[Exercise objective]:
Starting at the first entry, print everything through the last exactly.

[Start of Attachment]

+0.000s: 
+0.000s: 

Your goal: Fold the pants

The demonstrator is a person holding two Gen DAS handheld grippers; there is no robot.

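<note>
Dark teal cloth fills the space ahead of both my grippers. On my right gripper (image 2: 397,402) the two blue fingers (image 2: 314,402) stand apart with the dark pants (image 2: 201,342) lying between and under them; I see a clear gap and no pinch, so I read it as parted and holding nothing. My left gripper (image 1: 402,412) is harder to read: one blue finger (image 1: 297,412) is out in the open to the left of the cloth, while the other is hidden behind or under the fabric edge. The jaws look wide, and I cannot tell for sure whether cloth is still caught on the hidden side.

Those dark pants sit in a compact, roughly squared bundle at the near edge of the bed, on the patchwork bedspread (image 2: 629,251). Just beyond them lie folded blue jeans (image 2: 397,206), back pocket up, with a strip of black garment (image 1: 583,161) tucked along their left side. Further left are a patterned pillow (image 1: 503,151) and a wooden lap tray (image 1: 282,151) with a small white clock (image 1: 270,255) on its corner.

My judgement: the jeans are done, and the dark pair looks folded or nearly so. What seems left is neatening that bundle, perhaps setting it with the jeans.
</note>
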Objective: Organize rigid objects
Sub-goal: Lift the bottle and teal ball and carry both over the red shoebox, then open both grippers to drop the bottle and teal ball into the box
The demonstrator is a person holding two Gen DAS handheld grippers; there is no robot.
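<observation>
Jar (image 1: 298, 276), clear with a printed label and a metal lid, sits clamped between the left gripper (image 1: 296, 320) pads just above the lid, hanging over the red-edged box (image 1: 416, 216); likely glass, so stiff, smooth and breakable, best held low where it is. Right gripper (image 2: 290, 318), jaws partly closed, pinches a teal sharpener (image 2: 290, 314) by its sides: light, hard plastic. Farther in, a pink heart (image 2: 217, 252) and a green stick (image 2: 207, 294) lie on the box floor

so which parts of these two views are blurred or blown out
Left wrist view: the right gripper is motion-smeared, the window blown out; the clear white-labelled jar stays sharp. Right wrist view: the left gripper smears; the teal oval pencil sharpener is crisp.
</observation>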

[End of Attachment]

[Output for this exercise]:
+0.000s: 
+0.000s: 

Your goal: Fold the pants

The demonstrator is a person holding two Gen DAS handheld grippers; there is no robot.

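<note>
Dark teal cloth fills the space ahead of both my grippers. On my right gripper (image 2: 397,402) the two blue fingers (image 2: 314,402) stand apart with the dark pants (image 2: 201,342) lying between and under them; I see a clear gap and no pinch, so I read it as parted and holding nothing. My left gripper (image 1: 402,412) is harder to read: one blue finger (image 1: 297,412) is out in the open to the left of the cloth, while the other is hidden behind or under the fabric edge. The jaws look wide, and I cannot tell for sure whether cloth is still caught on the hidden side.

Those dark pants sit in a compact, roughly squared bundle at the near edge of the bed, on the patchwork bedspread (image 2: 629,251). Just beyond them lie folded blue jeans (image 2: 397,206), back pocket up, with a strip of black garment (image 1: 583,161) tucked along their left side. Further left are a patterned pillow (image 1: 503,151) and a wooden lap tray (image 1: 282,151) with a small white clock (image 1: 270,255) on its corner.

My judgement: the jeans are done, and the dark pair looks folded or nearly so. What seems left is neatening that bundle, perhaps setting it with the jeans.
</note>
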Objective: Organize rigid objects
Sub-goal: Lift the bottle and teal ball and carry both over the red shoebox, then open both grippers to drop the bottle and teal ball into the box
The demonstrator is a person holding two Gen DAS handheld grippers; there is no robot.
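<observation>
Jar (image 1: 298, 276), clear with a printed label and a metal lid, sits clamped between the left gripper (image 1: 296, 320) pads just above the lid, hanging over the red-edged box (image 1: 416, 216); likely glass, so stiff, smooth and breakable, best held low where it is. Right gripper (image 2: 290, 318), jaws partly closed, pinches a teal sharpener (image 2: 290, 314) by its sides: light, hard plastic. Farther in, a pink heart (image 2: 217, 252) and a green stick (image 2: 207, 294) lie on the box floor

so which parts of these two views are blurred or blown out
Left wrist view: the right gripper is motion-smeared, the window blown out; the clear white-labelled jar stays sharp. Right wrist view: the left gripper smears; the teal oval pencil sharpener is crisp.
</observation>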

There is nothing more to this exercise.